### TASK DETAILS
The line containing "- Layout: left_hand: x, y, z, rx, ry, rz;" marks the end; copy exactly all lines from the start of the material up to and including it.

### SOURCE DATA
━━━━━━━━━━━━━━━━

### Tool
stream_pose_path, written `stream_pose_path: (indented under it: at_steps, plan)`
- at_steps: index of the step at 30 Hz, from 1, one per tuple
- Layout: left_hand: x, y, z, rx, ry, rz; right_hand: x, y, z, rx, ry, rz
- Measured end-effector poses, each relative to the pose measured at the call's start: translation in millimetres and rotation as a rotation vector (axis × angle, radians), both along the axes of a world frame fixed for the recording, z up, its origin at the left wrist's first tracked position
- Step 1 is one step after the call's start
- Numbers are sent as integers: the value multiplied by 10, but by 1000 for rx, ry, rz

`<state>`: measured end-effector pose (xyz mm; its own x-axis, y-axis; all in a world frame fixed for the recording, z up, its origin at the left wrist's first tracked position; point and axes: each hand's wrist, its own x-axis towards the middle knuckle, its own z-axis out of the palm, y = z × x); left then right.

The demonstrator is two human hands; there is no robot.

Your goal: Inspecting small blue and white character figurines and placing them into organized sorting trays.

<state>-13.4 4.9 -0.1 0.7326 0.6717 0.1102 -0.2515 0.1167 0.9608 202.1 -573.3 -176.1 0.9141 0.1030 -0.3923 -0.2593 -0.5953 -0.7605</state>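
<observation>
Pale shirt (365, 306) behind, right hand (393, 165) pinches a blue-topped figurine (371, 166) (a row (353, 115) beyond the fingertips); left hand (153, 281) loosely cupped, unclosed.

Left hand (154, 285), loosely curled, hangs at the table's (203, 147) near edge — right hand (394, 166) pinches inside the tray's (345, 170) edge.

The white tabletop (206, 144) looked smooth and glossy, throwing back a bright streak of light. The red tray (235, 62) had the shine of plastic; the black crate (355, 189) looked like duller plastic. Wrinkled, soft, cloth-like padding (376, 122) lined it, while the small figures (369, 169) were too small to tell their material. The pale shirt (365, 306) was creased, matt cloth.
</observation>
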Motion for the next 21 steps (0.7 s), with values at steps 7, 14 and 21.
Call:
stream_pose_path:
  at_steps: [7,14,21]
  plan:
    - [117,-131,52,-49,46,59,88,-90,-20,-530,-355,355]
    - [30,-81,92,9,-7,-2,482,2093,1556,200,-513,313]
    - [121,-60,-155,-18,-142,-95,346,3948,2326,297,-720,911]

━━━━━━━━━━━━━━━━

### WRITTEN REPLY
### Tool
stream_pose_path, written `stream_pose_path: (indented under it: at_steps, plan)`
- at_steps: index of the step at 30 Hz, from 1, one per tuple
- Layout: left_hand: x, y, z, rx, ry, rz; right_hand: x, y, z, rx, ry, rz

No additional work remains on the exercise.